-- Opening Marker --
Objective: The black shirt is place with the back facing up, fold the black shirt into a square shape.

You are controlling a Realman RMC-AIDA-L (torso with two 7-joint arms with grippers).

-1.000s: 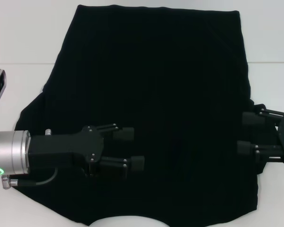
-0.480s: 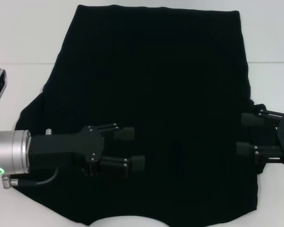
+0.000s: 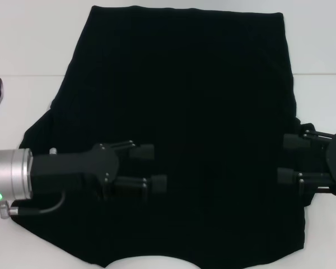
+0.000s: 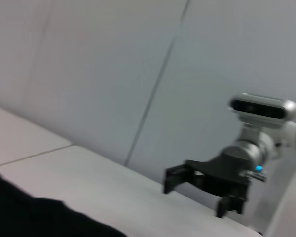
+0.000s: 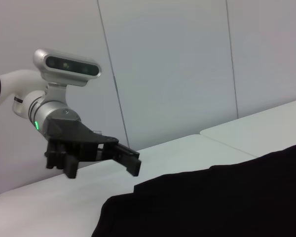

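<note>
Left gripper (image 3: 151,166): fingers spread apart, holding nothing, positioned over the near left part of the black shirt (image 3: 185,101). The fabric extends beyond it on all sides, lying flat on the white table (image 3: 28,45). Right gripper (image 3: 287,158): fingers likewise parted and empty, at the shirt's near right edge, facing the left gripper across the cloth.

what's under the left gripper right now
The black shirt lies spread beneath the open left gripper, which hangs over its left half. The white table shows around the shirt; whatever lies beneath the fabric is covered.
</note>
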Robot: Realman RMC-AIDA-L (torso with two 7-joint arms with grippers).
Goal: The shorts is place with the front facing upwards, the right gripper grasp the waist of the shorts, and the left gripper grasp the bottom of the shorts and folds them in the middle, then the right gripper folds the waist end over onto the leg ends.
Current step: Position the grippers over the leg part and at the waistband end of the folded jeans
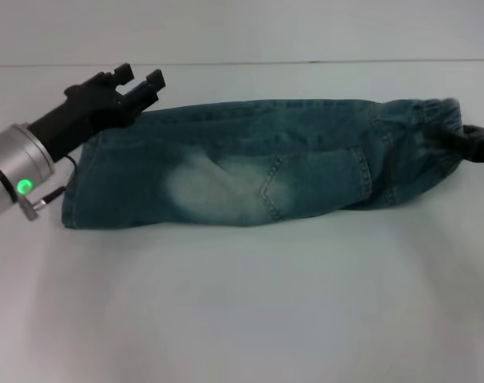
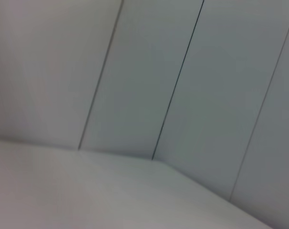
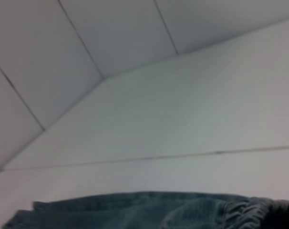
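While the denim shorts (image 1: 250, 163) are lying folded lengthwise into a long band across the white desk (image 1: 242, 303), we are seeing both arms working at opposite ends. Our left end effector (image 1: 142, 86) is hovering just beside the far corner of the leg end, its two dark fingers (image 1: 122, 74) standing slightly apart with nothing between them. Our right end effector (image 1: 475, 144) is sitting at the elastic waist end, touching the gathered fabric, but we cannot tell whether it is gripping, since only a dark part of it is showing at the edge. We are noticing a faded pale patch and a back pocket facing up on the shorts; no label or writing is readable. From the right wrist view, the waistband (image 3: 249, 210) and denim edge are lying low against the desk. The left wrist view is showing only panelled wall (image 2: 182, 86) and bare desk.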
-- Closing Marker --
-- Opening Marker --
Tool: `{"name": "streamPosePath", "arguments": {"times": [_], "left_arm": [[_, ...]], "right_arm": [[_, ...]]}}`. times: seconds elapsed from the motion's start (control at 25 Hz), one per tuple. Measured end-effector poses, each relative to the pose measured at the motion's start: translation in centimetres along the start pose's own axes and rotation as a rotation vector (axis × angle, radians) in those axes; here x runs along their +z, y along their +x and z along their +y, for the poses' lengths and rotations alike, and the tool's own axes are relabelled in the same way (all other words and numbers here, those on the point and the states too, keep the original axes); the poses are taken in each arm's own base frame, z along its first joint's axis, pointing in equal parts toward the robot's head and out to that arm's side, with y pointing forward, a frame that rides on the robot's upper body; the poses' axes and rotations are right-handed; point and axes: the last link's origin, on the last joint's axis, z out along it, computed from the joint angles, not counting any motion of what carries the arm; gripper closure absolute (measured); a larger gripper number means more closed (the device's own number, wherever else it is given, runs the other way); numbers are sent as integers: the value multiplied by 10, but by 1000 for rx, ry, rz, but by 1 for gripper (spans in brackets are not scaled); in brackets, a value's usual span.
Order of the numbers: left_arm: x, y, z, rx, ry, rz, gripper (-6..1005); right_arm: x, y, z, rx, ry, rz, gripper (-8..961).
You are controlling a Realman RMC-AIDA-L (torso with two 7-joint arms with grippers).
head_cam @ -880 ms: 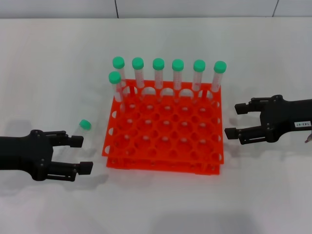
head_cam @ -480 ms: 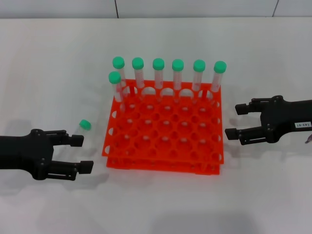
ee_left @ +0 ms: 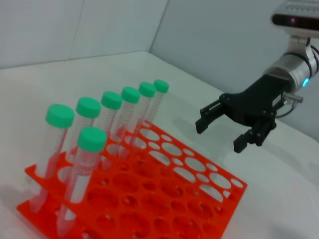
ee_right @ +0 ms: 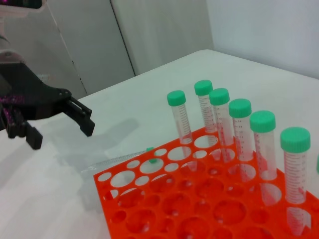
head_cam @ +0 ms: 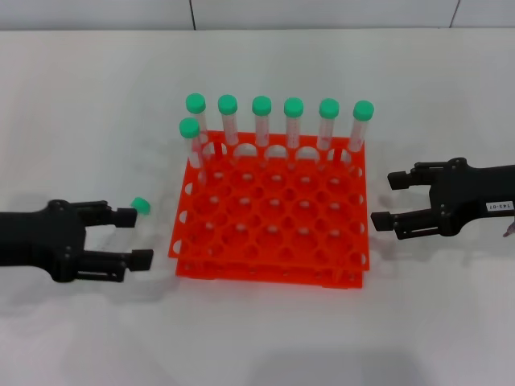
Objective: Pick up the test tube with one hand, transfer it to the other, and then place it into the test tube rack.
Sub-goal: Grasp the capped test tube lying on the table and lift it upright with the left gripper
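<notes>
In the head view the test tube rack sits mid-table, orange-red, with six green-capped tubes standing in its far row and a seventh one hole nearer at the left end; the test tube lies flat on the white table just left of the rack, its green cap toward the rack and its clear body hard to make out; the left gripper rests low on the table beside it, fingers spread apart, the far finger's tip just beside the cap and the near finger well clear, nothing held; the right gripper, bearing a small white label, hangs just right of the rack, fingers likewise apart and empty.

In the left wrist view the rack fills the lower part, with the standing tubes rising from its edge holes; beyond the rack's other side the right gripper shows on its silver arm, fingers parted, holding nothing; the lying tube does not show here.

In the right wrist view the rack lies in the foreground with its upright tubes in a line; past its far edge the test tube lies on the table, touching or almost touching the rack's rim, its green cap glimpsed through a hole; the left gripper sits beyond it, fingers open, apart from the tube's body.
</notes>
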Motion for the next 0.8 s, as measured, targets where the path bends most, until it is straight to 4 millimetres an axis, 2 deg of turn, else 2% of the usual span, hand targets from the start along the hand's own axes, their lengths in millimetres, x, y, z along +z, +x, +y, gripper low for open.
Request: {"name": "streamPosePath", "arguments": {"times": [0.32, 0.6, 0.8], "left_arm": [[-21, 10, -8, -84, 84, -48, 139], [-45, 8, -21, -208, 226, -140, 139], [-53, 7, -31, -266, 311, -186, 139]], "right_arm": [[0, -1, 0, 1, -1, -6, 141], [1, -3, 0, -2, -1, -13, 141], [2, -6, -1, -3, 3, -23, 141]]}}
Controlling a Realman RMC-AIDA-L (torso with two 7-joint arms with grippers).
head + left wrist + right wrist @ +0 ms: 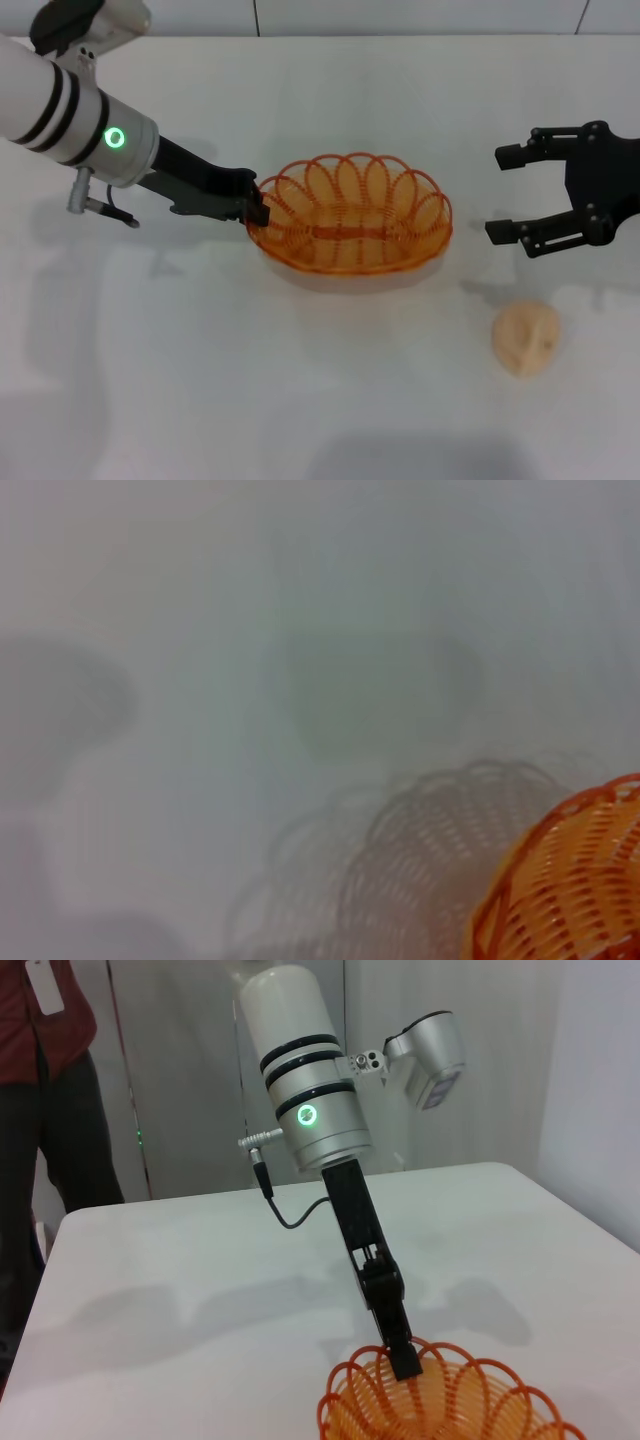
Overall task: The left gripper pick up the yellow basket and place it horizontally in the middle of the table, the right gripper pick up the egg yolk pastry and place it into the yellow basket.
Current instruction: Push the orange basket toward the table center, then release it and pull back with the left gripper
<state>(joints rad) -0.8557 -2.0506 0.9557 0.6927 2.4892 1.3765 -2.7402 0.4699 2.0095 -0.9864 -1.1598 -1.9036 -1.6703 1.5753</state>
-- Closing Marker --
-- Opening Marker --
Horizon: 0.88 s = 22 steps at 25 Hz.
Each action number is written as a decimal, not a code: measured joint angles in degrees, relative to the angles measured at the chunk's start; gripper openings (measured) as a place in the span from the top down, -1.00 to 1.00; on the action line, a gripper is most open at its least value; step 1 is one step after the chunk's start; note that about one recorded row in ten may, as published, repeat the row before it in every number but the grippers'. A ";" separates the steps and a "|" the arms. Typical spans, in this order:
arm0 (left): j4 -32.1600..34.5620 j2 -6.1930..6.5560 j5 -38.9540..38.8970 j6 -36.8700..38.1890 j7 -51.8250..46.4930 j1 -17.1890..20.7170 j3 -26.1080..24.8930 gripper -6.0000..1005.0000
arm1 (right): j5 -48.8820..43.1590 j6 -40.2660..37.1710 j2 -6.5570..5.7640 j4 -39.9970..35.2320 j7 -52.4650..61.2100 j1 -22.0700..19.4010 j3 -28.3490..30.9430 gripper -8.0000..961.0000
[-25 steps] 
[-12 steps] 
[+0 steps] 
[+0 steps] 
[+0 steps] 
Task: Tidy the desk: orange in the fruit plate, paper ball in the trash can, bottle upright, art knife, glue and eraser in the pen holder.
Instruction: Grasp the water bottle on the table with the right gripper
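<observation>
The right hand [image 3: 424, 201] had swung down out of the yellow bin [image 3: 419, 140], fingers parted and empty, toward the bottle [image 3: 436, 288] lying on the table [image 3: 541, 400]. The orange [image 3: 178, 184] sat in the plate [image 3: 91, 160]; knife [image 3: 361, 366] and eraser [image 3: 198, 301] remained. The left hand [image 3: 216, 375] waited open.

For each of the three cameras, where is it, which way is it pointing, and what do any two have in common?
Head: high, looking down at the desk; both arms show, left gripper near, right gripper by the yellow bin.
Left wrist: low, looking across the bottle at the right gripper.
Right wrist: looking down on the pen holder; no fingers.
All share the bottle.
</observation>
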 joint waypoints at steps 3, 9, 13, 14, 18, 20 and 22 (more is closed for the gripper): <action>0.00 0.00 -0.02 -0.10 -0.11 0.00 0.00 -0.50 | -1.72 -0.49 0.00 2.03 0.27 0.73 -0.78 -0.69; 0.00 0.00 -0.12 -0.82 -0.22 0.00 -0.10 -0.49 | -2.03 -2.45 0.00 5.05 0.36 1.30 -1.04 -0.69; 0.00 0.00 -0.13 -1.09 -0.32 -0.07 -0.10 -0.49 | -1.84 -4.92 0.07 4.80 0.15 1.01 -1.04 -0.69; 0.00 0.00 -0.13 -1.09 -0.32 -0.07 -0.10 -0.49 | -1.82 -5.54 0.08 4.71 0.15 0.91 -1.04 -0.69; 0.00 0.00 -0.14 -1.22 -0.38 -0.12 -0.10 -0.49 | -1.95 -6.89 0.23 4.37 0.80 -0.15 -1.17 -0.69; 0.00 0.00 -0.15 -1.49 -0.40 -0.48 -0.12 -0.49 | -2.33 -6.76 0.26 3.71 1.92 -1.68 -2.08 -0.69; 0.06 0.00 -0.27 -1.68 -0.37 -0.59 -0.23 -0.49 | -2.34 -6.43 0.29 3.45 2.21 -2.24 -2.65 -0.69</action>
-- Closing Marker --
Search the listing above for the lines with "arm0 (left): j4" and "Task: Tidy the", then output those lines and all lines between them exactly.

arm0 (left): j4 -32.1600..34.5620 j2 -6.1930..6.5560 j5 -38.9540..38.8970 j6 -36.8700..38.1890 j7 -51.8250..46.4930 j1 -17.1890..20.7170 j3 -26.1080..24.8930 gripper -6.0000..1005.0000
arm1 (right): j5 -48.8820..43.1590 j6 -40.2660..37.1710 j2 -6.5570..5.7640 j4 -39.9970..35.2320 j7 -52.4650..61.2100 j1 -22.0700..19.4010 j3 -28.3490..30.9430 gripper -8.0000..961.0000
[-25 steps] 
[-12 steps] 
[+0 steps] 
[+0 steps] 
[+0 steps] 
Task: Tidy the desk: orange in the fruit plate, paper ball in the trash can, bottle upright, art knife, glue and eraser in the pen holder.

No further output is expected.